* _WHAT IS EXPECTED_: Among the entries below, only the lines starting at the one with "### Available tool" and ending at the one with "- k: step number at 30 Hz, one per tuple", both included, are to be printed exactly.

>>>>

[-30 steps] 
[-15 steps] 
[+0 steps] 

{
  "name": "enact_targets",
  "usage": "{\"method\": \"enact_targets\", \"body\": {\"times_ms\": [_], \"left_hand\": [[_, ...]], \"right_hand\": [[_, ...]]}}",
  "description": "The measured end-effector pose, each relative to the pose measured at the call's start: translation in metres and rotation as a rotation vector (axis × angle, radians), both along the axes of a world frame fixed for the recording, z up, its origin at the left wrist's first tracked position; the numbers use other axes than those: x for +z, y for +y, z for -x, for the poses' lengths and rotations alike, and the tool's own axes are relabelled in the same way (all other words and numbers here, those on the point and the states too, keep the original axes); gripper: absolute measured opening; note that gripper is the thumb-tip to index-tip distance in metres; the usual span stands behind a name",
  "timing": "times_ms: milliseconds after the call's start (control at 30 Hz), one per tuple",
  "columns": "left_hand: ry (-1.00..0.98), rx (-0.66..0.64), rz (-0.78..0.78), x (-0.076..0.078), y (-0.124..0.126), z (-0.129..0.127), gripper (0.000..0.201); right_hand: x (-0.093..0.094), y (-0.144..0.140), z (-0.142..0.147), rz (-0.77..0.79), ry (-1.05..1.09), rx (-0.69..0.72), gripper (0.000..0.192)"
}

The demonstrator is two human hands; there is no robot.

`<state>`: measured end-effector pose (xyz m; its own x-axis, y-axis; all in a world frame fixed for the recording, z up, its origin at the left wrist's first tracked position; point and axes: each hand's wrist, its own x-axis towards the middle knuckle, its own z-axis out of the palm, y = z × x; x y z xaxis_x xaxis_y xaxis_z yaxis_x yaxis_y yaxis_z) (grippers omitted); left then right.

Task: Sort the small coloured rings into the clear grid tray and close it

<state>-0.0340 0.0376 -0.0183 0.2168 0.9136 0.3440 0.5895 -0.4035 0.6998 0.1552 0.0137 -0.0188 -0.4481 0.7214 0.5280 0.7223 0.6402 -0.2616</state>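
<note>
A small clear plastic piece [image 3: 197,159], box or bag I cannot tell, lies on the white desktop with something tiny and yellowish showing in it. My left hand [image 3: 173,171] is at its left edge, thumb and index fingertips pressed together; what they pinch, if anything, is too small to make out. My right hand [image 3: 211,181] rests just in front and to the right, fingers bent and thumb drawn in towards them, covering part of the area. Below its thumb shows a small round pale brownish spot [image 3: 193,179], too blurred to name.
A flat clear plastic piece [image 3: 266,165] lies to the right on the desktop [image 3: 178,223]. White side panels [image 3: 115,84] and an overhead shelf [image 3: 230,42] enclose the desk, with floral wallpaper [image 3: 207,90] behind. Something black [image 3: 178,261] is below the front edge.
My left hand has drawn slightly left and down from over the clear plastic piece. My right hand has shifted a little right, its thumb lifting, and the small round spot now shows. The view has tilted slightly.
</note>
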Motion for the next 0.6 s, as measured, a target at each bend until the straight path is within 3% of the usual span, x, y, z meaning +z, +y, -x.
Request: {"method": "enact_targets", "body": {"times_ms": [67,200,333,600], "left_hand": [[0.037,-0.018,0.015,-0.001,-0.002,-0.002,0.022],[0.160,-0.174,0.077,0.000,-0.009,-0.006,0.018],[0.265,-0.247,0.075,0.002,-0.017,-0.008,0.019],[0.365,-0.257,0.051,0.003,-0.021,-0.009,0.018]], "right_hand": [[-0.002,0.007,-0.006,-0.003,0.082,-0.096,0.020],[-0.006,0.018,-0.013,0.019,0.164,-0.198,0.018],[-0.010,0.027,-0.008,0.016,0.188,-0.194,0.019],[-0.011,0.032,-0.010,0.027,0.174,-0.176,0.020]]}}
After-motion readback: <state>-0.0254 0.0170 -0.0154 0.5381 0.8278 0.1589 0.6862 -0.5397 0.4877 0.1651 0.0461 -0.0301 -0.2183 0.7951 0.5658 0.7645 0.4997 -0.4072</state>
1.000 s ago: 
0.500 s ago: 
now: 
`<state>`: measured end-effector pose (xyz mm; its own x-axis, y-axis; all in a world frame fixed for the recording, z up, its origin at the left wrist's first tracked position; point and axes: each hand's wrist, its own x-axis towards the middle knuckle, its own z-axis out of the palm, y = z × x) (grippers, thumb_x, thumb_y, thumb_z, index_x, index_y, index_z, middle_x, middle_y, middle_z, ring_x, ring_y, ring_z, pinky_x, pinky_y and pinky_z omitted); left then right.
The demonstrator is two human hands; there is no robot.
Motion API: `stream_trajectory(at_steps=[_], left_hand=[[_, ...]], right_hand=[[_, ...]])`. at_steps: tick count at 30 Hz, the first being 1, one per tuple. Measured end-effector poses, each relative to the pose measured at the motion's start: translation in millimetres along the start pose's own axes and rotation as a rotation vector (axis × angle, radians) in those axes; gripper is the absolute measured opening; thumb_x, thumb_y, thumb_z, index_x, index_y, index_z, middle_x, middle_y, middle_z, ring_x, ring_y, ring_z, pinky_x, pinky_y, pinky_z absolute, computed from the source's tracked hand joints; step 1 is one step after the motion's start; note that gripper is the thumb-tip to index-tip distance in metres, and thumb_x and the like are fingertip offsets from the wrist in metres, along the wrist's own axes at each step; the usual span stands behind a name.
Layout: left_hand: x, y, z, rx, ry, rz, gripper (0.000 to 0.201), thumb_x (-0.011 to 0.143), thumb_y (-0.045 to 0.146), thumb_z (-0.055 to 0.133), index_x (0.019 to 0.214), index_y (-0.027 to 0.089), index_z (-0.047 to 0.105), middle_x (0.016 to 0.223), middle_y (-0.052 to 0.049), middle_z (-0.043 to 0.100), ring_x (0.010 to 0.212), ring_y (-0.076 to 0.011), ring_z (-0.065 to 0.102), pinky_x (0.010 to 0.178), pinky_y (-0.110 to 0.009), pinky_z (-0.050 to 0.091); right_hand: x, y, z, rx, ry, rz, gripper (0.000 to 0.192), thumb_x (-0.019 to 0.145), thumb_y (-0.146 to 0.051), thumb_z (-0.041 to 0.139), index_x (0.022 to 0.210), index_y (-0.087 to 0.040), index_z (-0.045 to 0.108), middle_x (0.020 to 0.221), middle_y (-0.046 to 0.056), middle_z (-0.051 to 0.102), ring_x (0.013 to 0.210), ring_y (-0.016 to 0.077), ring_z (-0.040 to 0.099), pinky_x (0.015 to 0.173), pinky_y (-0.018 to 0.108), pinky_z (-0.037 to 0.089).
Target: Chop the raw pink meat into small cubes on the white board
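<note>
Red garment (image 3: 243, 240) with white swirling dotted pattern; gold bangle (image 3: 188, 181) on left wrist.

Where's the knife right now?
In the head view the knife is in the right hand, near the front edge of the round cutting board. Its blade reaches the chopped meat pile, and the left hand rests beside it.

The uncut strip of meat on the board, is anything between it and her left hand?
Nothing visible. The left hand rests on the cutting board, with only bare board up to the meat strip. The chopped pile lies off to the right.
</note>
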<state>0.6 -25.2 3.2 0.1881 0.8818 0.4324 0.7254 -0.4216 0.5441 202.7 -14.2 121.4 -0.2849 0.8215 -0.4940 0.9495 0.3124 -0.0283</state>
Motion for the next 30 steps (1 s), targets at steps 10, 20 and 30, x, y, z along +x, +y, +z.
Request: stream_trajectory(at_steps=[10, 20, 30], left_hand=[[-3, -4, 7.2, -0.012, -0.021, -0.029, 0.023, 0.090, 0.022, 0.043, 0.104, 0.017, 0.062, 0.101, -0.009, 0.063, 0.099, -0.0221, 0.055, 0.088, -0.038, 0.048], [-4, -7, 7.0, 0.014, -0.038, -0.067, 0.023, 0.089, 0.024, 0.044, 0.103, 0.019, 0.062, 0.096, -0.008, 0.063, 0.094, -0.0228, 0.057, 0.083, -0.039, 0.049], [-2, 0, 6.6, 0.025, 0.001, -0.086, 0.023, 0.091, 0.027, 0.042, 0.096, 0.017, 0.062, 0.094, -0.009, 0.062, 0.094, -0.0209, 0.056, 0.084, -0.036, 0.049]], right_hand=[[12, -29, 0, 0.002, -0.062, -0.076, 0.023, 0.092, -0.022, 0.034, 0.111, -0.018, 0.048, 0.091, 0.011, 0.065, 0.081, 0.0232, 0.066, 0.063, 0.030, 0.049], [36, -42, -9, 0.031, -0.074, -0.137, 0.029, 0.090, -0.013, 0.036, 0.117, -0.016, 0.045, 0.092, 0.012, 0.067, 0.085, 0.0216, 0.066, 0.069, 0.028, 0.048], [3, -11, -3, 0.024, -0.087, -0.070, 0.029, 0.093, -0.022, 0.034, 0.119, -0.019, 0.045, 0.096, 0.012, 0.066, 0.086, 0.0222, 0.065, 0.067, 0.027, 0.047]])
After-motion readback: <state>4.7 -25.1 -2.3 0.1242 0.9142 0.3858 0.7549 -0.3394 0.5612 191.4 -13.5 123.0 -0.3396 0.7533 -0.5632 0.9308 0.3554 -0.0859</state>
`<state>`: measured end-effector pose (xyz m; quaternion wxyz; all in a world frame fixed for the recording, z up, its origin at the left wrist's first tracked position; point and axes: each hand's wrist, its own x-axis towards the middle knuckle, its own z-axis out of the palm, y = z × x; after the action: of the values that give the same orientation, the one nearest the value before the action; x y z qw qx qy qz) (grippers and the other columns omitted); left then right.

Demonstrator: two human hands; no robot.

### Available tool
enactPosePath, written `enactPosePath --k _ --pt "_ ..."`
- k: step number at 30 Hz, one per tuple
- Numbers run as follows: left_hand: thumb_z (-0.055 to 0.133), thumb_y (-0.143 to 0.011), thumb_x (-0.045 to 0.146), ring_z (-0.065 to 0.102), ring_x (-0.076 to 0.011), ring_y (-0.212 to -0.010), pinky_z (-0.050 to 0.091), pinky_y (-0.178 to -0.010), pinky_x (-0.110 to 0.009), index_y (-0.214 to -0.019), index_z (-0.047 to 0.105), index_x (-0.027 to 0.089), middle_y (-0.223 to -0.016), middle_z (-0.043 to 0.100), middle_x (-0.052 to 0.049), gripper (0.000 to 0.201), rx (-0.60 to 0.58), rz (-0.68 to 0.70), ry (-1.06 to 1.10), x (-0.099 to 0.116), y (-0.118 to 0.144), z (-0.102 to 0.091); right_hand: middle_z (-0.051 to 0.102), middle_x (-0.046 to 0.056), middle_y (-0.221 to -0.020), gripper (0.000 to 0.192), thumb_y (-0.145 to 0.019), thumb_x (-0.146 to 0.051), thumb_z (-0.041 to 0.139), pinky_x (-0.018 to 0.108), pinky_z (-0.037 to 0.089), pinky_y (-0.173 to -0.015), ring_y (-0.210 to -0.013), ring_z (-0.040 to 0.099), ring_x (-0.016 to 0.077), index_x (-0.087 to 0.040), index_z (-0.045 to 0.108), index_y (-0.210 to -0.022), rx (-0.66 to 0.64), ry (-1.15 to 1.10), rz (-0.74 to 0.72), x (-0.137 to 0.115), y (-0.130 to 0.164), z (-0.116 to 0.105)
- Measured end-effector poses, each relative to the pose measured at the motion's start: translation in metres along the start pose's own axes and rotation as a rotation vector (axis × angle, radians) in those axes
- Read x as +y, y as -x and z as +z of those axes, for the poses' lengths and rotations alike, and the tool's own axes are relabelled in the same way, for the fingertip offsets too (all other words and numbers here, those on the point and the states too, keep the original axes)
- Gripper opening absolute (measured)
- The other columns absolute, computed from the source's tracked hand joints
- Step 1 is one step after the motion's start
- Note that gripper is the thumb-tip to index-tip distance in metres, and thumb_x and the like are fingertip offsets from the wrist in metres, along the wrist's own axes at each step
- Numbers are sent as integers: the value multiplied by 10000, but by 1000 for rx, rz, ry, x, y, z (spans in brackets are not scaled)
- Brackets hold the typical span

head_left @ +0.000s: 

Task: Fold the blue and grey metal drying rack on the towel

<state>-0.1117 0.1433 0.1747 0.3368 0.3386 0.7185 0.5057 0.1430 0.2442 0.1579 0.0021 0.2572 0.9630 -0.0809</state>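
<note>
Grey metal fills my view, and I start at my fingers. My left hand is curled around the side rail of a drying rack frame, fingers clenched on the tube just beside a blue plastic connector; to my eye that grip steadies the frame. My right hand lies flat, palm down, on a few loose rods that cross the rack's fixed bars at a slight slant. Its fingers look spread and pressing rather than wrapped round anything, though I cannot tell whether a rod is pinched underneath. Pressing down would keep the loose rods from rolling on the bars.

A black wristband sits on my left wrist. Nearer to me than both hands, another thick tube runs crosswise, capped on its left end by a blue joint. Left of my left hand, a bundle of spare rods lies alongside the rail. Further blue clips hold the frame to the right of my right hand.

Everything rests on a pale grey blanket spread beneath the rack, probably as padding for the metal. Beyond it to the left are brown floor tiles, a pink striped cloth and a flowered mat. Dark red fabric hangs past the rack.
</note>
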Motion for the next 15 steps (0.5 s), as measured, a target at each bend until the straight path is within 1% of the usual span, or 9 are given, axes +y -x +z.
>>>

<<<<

* _SOLUTION FOR THIS TASK_:
### Available tool
enactPosePath, written `enactPosePath --k _ --pt "_ ..."`
- k: step number at 30 Hz, one per tuple

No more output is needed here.